Sterilization of the proximal fibular growth plate in children with below-knee amputation is strongly advocated in our department, as it has been needed to perform stump revision for prosthetics misadaptation because of tibial varus resulting from differential fibular growth. Belthur et al. report two similar cases. However, it is well known that, in young children, below-knee amputation often leads to secondary upper tibial varus, regardless of the amputation indication [7].

Besides these two cases, a high rate of tibial stump revision (6 out of 8 patients) was noted. It seems that there was initial overconfidence with the underlying tissue quality, and some time after osteomyoplasty, the distal tip of the stump gradually melted in such a way that the cross-section of the tibia provoked skin ulceration when walking was begun with prosthetics. Again, there seems to be no link between this phenomenon and the initial presentation or skin necrosis surface (which should be considered only as an immediate prognosis indicator [8]). The tibial shaft had to be shortened while performing felt tips because secondary osteomyoplasty proved to be very difficult given the quality of the underlying muscles. It seems that one should consider very carefully the level of amputation regarding this possible torpid evolution.

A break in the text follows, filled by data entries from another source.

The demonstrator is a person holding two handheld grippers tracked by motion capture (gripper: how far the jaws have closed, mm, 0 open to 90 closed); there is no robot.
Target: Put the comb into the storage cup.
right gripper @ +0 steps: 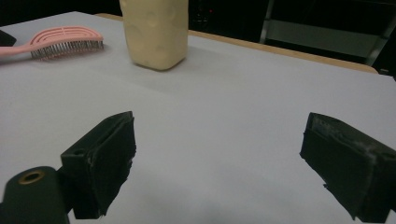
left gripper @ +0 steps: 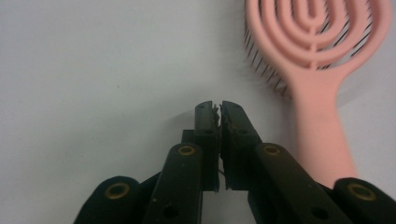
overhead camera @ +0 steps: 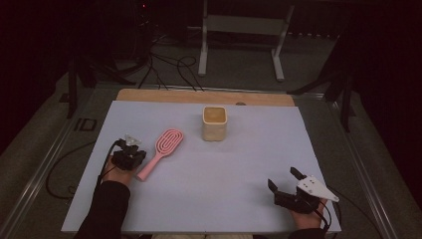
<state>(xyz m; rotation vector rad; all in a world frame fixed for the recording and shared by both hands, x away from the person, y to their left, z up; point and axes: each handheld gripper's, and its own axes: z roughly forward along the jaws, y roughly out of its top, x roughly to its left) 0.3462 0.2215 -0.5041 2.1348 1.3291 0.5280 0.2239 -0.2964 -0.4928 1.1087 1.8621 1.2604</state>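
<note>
High view: left gripper low at about 8 o'clock on the white mat, just left of the pink hairbrush, which lies flat with head toward 1 o'clock and handle toward 7. Cream cup upright at 12 o'clock, well apart from the brush. Right gripper parked at 5 o'clock, jaws spread, nothing between.

Left gripper view: jaws pressed almost together, only a sliver of gap, pinching nothing; brush handle just beside them at 3 o'clock, apart from the pads.

Right gripper view: both pads wide apart over bare mat; cup at 11 o'clock, brush farther toward 10.

Judged step: lining up on the brush handle, no grasp yet. Next move calls for spreading the left jaws, shifting sideways over the handle, then closing across its narrow part.
</note>
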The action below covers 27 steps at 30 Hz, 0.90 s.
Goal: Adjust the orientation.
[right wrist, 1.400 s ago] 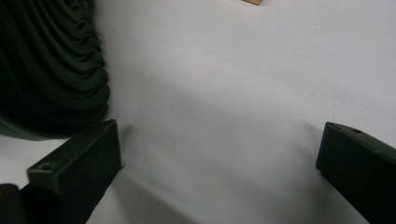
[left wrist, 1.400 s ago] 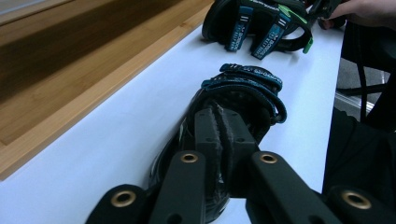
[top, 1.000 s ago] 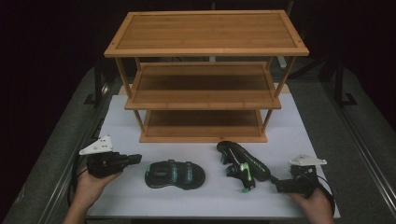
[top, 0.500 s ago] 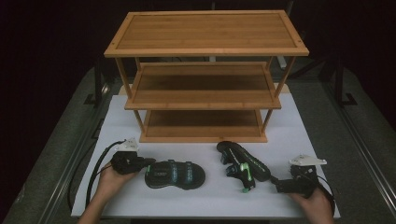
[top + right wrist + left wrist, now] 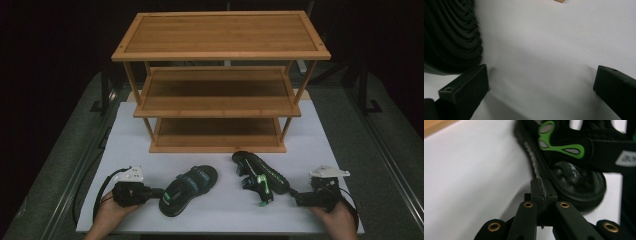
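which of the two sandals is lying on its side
The right sandal, near the right gripper: it is tipped on edge, while the left sandal lies flat, straps up.

Just ahead of my left fingers (image 5: 541, 192) lies a sandal (image 5: 188, 190) of matt black rubber with glossy green plastic trim. Under both my grippers the table sheet (image 5: 215, 212) looks smooth, matt white. Beyond stands a shelf (image 5: 220, 80) of satin, grained wood.

A shelf rack (image 5: 220, 82) stands at the back of the white mat (image 5: 130, 130). In front of it lie two sandals: the left sandal (image 5: 189, 190) upright, the right sandal (image 5: 260, 176) apparently tipped on its side, well apart.
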Available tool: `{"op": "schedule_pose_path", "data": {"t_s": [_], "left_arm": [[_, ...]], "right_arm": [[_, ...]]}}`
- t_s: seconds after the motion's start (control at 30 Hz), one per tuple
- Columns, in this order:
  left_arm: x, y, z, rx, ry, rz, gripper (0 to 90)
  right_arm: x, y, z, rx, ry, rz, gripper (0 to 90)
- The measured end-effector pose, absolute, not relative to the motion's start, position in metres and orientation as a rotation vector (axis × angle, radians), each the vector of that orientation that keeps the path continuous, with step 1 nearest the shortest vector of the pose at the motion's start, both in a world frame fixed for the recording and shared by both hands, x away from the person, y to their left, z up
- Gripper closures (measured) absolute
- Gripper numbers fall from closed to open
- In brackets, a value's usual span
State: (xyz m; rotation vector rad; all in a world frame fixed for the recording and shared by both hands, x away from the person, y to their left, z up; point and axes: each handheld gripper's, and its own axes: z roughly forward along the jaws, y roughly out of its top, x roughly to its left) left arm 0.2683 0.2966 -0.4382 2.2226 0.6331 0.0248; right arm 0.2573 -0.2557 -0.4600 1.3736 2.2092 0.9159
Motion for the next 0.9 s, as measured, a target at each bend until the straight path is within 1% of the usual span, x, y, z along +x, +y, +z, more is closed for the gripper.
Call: {"op": "schedule_pose_path", "data": {"t_s": [0.2, 0.3, 0.5, 0.53, 0.57, 0.67, 0.7, 0.9], "left_arm": [[0.254, 0.283, -0.44, 2.225, 0.559, -0.053, 90.0], [0.25, 0.27, -0.441, 2.237, 0.5, -0.096, 90.0], [0.251, 0.273, -0.437, 2.238, 0.498, -0.103, 90.0], [0.251, 0.276, -0.434, 2.219, 0.505, -0.106, 88.7], [0.252, 0.278, -0.431, 2.203, 0.511, -0.097, 84.2], [0.254, 0.283, -0.422, 2.168, 0.523, -0.07, 76.2], [0.257, 0.285, -0.413, 2.139, 0.534, -0.039, 72.1], [0.272, 0.274, -0.392, 2.134, 0.525, 0.0, 54.4]], "right_arm": [[0.257, -0.256, -0.46, 1.376, 2.21, 0.914, 0.0], [0.257, -0.256, -0.46, 1.376, 2.21, 0.914, 0.0], [0.257, -0.256, -0.46, 1.376, 2.209, 0.915, 0.0], [0.257, -0.255, -0.46, 1.377, 2.209, 0.915, 0.0], [0.257, -0.256, -0.46, 1.376, 2.209, 0.916, 0.0], [0.257, -0.256, -0.46, 1.376, 2.209, 0.916, 0.0], [0.257, -0.256, -0.46, 1.376, 2.21, 0.914, 0.0], [0.257, -0.255, -0.46, 1.377, 2.209, 0.913, 0.0]]}}
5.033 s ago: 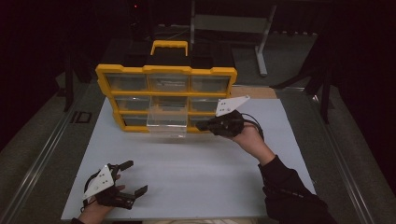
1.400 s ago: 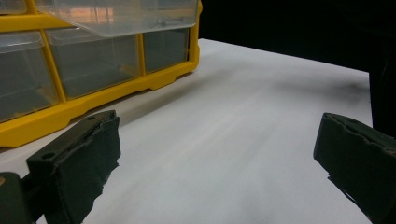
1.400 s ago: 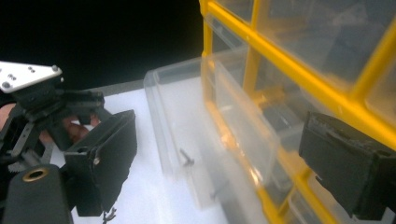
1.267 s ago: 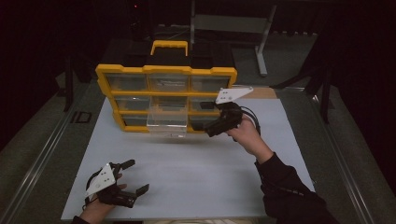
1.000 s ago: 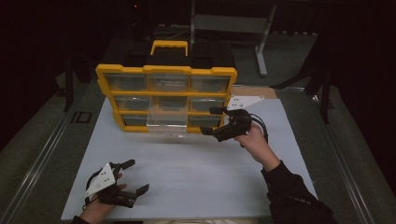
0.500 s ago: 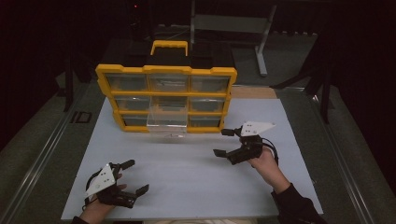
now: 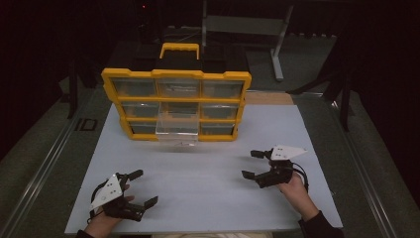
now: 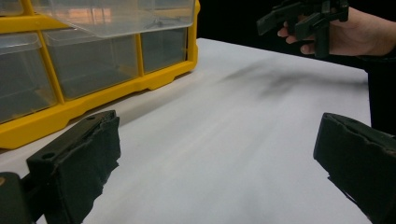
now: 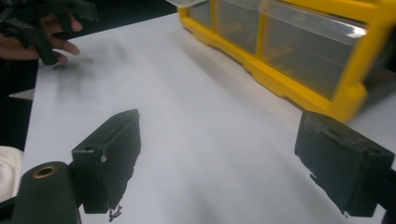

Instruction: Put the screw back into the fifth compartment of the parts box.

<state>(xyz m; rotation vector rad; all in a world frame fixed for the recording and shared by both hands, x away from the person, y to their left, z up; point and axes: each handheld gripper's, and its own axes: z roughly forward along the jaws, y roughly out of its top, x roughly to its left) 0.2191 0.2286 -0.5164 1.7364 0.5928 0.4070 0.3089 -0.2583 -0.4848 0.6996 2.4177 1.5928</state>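
Note:
A yellow organiser (image 7: 176, 104) with clear drawers stands at the far middle of the white table top (image 7: 208, 183). Its bottom middle drawer (image 7: 177, 128) is pulled out toward me. My left gripper (image 7: 140, 187) rests open near the front left edge, nothing between its jaws. My right gripper (image 7: 252, 164) hovers open at the front right, well clear of the organiser. In the left gripper view the organiser (image 8: 93, 60) lies ahead on the left and the right gripper (image 8: 299, 18) is far off. The right gripper view has the organiser (image 9: 289, 51) at upper right.
A yellow carry handle (image 7: 179, 48) tops the organiser. A metal stand (image 7: 277, 44) rises behind the table in the dark. Rails (image 7: 44, 163) run along the table's left side. White surface lies between the two grippers.
My right gripper has pulled back from the organiser's right side toward the front right of the table and has come away open. The left gripper has stayed put.

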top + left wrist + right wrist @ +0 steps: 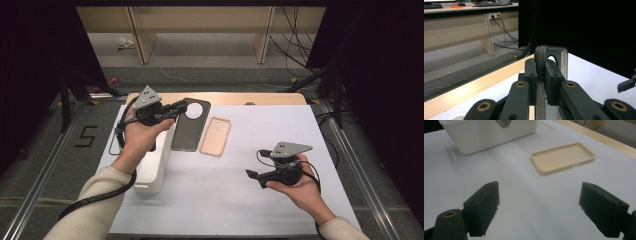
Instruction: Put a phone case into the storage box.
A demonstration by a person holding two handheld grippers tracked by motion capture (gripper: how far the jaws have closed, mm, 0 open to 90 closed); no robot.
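High view: the left tool (176, 107) was clamped on the rim of a dark phone case (190, 127), gripping it at the end with the round camera cut-out. The case hung from the tool over the bench (240, 200); whether its far end touched the surface could not be told. In the left gripper view, both jaws pressed flat against the case (541, 60) wall, with the curved corner standing above the pads. A beige case (215, 136) lay flat just beside the dark one, on the side away from the left tool. A white box (152, 167) sat under the left hand (140, 137). The right tool (252, 176) was held well apart from both cases, jaws spread and gripping nothing. In the right gripper view, the beige case (562, 157) lay ahead of the spread jaws, the box (486, 132) beyond.
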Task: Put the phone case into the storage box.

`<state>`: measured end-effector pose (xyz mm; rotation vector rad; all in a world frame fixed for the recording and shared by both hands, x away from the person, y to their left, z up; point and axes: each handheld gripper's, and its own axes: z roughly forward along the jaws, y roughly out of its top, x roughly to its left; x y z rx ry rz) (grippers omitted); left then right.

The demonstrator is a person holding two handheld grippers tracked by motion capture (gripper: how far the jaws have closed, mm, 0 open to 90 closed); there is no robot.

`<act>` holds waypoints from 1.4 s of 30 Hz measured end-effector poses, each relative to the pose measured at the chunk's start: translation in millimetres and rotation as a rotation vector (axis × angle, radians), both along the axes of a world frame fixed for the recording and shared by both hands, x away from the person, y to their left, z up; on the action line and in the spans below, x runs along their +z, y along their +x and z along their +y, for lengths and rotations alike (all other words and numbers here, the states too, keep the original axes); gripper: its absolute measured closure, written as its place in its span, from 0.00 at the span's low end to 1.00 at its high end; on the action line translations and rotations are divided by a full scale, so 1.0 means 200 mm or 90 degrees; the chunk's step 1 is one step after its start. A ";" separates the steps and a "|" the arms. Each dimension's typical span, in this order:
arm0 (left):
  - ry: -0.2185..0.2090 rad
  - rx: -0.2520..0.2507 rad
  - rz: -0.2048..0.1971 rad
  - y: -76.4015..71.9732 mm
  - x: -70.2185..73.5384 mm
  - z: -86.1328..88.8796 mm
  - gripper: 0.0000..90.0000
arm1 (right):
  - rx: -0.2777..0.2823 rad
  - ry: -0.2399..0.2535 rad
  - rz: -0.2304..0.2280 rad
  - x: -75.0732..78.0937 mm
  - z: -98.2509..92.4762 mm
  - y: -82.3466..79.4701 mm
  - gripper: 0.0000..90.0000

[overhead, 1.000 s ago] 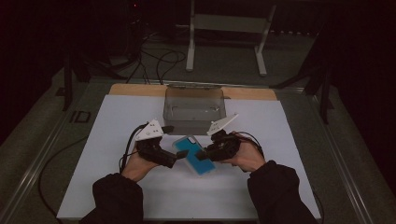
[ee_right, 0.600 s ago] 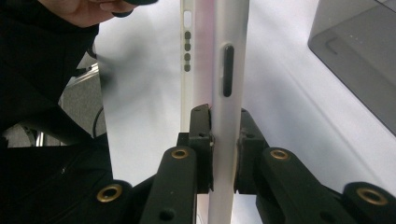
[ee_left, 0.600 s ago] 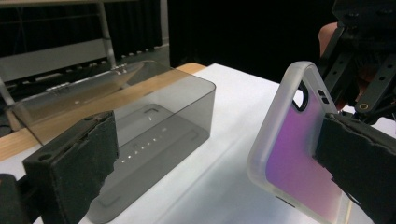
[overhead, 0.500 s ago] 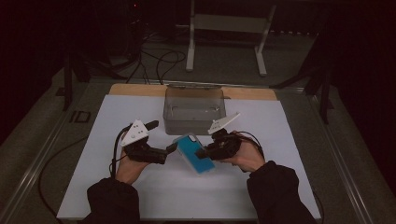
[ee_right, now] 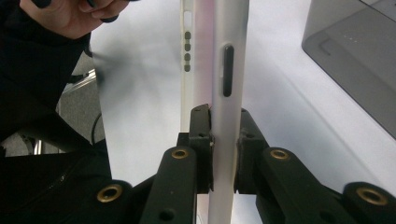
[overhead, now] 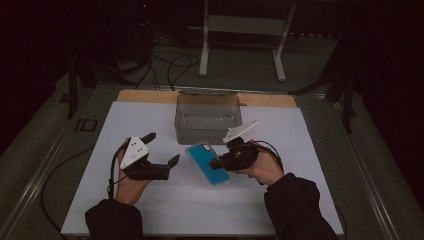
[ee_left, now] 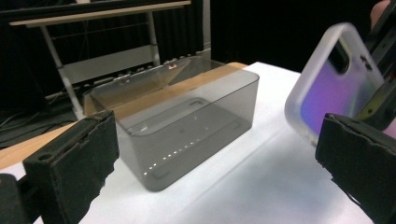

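Meanwhile the right tool (overhead: 216,164) clamps the phone case (overhead: 207,163) on edge, left tool (overhead: 161,148) spread wide, empty.

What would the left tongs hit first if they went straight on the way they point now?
Probably the grey translucent bin: in the left gripper view it sits dead ahead between the open left tongs. The phone case, held by the right tongs, lies off to the side. Depth is unclear, so one jaw might clip its edge.

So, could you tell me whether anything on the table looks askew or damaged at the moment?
Nothing looks damaged or spilled. The phone case sits tilted above the white mat because the right gripper clamps one edge. The left gripper is open beside it, and the clear box stands square and empty.
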<state>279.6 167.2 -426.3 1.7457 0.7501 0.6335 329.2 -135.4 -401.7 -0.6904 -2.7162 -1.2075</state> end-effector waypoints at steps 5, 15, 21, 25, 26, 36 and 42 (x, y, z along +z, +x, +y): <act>-0.005 0.021 0.016 -0.01 -0.05 0.07 0.00 | -0.008 0.002 -0.004 0.01 0.00 0.00 0.90; -0.015 0.057 0.035 -0.08 -0.14 0.22 0.00 | -0.024 0.005 -0.004 0.01 -0.01 0.01 0.90; -0.011 0.079 0.036 -0.12 -0.19 0.27 0.00 | -0.030 0.006 -0.003 0.01 -0.01 0.01 0.90; -0.008 0.090 0.039 -0.15 -0.22 0.30 0.00 | -0.035 0.008 -0.002 0.01 -0.01 0.01 0.90; -0.008 0.093 0.041 -0.16 -0.23 0.31 0.00 | -0.038 0.009 -0.001 0.02 -0.01 0.01 0.90; -0.003 0.109 0.039 -0.20 -0.27 0.35 0.00 | -0.051 0.013 0.001 0.03 -0.02 0.01 0.90; -0.004 0.119 0.029 -0.22 -0.26 0.35 0.00 | -0.059 0.015 0.000 0.03 -0.01 0.01 0.90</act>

In this series, two cases of avascular necrosis of the hip diagnosed in children followed up for purpura fulminans sequelae are reported. It is very well known on the one hand that systemic meningococcemia can cause, alike any other septicemia, growth disturbances, joint hyperpression, chondrolysis, and, sometimes, epiphyseal necrosis [9]. On the other hand, the exact physiopathology of osteochondritis dissecans is not well known, transient femoral head ischemia being the most probable cause. These two physiopathological paths could easily be in complete agreement with osteochondritis dissecans being a consequence of purpura fulminans multiorgan ischemic failure. However, no extrapolation can be made from these two observations and further studies will tell us if we are right to suspect such an association. Fernández et al. [6] also reported such changes in the hip after severe meningococcic sepsis.

To conclude, early detection allows pediatric orthopedic surgeons to deal with smaller leg length discrepancies and axis deviations, which can be addressed with less aggressive surgical options. Two patients were referred by another hospital to our unit many years after a purpura fulminans without any skin necrosis, and presented with extensive growth plate arrest which was very difficult to address. Word should be given in every hospital in which purpura fulminans is dealt with, that it is of the most extreme importance that children should be referred to orthopedic and/or plastic surgeons very early in order to initiate a very sharp orthopedic follow-up, regardless of the initial clinical presentation. We are strongly convinced that such measures can help spare children from further more invasive surgical procedures, having had the unique opportunity to follow up this series of children from the very beginning of their disease until the present. It has not proved very informative since the small number of patients does not allow statistical analysis, but it seems that purpura fulminans is a very unpredictable disease both regarding initial sequelae and late-onset sequelae. Furthermore, there seems to be no links between initial presentation and orthopedic outcome several years after the initial shock phase. Further studies including more children will, possibly, help us to both define a better prognostic pattern and to understand the long-term ischemic consequences of the disease.